● **What is required**: Show the lines below where "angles" occurs.

_ _ _

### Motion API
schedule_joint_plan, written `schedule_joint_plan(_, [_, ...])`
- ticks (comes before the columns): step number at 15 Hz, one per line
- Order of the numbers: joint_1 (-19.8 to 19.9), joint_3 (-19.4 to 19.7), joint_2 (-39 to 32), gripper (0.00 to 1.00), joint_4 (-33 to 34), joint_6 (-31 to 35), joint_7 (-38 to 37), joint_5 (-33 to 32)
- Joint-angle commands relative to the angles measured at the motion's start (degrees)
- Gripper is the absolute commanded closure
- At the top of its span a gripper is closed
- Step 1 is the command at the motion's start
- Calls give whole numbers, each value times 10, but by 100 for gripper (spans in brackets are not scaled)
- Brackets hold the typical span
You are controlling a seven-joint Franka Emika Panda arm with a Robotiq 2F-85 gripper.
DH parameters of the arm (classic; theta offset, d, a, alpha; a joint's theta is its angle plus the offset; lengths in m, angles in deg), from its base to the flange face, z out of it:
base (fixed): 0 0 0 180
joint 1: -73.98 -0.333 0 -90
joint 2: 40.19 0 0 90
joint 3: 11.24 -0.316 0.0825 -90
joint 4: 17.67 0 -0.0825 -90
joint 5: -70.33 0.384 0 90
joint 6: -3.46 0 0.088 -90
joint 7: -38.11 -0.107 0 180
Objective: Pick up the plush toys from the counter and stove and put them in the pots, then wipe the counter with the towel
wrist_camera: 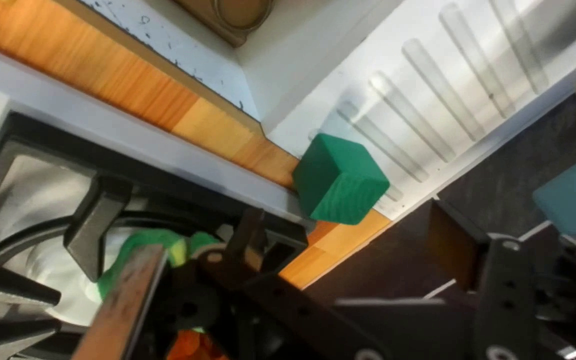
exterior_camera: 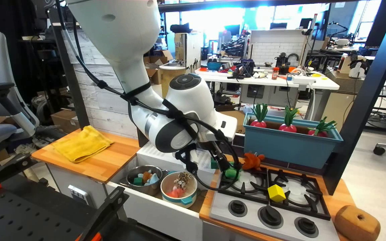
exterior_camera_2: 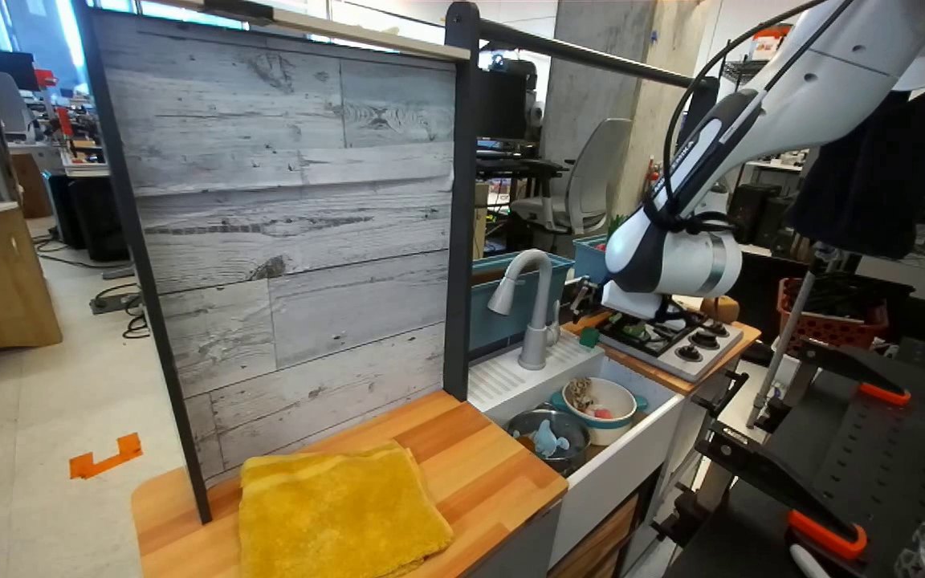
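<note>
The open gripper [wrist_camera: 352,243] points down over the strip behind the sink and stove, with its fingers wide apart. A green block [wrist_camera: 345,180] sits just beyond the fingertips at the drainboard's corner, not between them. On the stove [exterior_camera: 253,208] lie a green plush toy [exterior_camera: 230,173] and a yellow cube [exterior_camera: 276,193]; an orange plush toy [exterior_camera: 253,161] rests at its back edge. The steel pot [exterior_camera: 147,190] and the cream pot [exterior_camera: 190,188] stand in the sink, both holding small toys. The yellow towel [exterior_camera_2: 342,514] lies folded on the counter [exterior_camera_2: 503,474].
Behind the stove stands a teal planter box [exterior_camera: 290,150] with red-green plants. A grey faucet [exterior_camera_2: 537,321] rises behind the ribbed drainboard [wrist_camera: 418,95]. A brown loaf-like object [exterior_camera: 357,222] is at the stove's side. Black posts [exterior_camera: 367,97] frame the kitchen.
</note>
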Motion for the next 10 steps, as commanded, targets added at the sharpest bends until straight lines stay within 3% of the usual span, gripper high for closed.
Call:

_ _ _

● **Answer space**:
- Joint-angle commands relative to the angles measured at the motion's start (degrees)
DH parameters of the arm (classic; theta offset, d, a, alpha; a joint's theta is its angle plus the offset; lengths in m, angles in deg), from its base to the flange face, z out of it:

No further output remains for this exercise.